Öte yandan, Rusya Devlet Başkanı Vladimir Putin’in stratejisi savaşı zamana yaymak. Batı ülkelerinin desteğinin zamanla azalacağı ve Batı toplumlarında yaşanan savaş bıkkınlığına karşı, Rusya’nın iplerinin sıkı biçimde elinde olduğu düşüncesiyle, savaşı uzatabildiği kadar uzatarak kazanmayı amaçlıyor. Fakat, “uzatabilecek kadar uzatmak” ve “zamana yaymak”, Batı için de geçerli bir strateji olabilir.

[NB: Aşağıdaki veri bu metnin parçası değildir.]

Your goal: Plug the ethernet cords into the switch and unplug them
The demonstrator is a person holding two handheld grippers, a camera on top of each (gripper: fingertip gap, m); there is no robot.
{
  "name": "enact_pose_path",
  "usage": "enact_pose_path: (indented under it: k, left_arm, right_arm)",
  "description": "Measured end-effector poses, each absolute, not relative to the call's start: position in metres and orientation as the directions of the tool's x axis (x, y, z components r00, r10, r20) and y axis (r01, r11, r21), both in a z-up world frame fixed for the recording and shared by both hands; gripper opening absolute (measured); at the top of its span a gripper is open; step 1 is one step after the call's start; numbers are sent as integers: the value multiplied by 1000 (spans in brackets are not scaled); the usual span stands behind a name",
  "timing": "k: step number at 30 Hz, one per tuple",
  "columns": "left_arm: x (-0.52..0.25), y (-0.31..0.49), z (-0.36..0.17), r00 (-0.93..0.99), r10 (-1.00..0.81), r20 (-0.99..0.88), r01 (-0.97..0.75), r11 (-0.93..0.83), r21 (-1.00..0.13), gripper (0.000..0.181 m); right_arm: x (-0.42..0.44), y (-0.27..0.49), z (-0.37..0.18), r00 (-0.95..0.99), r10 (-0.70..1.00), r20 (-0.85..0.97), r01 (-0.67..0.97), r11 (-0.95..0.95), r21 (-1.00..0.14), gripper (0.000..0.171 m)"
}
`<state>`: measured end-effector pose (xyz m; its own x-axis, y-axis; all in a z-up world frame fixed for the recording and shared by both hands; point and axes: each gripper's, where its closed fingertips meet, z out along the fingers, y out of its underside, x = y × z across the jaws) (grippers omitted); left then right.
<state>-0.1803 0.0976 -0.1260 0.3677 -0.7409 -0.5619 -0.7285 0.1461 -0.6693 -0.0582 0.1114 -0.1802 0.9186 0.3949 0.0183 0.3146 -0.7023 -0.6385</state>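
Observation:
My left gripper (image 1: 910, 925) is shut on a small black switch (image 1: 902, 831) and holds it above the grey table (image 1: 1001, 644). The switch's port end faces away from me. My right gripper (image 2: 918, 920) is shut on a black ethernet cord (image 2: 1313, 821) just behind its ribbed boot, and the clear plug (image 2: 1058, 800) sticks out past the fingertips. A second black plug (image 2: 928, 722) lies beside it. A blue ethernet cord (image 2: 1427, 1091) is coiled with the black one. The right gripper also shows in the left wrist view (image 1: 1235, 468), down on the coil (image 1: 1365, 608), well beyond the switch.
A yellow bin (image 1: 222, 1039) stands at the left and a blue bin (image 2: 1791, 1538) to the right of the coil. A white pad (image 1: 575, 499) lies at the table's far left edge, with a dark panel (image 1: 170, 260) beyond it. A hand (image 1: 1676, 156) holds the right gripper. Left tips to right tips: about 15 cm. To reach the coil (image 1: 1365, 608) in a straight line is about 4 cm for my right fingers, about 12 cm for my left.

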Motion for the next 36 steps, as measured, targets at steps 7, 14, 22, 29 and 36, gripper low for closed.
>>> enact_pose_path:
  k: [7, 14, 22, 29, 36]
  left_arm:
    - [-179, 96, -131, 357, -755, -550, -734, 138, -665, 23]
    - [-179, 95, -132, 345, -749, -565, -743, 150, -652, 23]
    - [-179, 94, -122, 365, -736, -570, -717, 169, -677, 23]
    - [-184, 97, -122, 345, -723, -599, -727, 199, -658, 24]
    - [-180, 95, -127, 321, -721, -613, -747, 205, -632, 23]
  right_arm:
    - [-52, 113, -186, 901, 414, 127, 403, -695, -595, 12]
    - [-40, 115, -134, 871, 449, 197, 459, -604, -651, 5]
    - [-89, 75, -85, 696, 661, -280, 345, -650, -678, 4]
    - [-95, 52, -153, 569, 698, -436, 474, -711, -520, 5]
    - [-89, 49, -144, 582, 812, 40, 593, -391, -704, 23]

Her halükarda Rusya, şimdilik savaşın uzamasının kendisine kazandıracağı algısını yayarak, çatışmaların bir sonraki evresine hazırlanıyor. Dünyanın en ağır yaptırımlarına maruz kalan Rus ekonomisi, içine kapanarak ve tamamen savunma sanayiine ağırlık vererek beklenin üzerinde performans gösterdi. Rus savunma fabrikaları, ordu için yeterince hızlıca daha fazla techizat üretmedikleri için eleştirilse de, üretimlerini artırıyor. Putin’in Mart ayındaki başkanlık seçimlerinde yeniden seçilmesi ertesi, Rusya’nın bir seferberlik daha ilan etmesi muhtemel. Evet; Rusya, artık gelecek on yıllarda, asla olabileceği dünya gücü statüsüne erişemeyecek biçimde içten içe erise ve genç nüfusunu savaşta yok etse de, kısa vadeli dönemde büyük bir asker havuzuna sahip. Bu da, Ukrayna’ya karşı asıl büyük avantajı.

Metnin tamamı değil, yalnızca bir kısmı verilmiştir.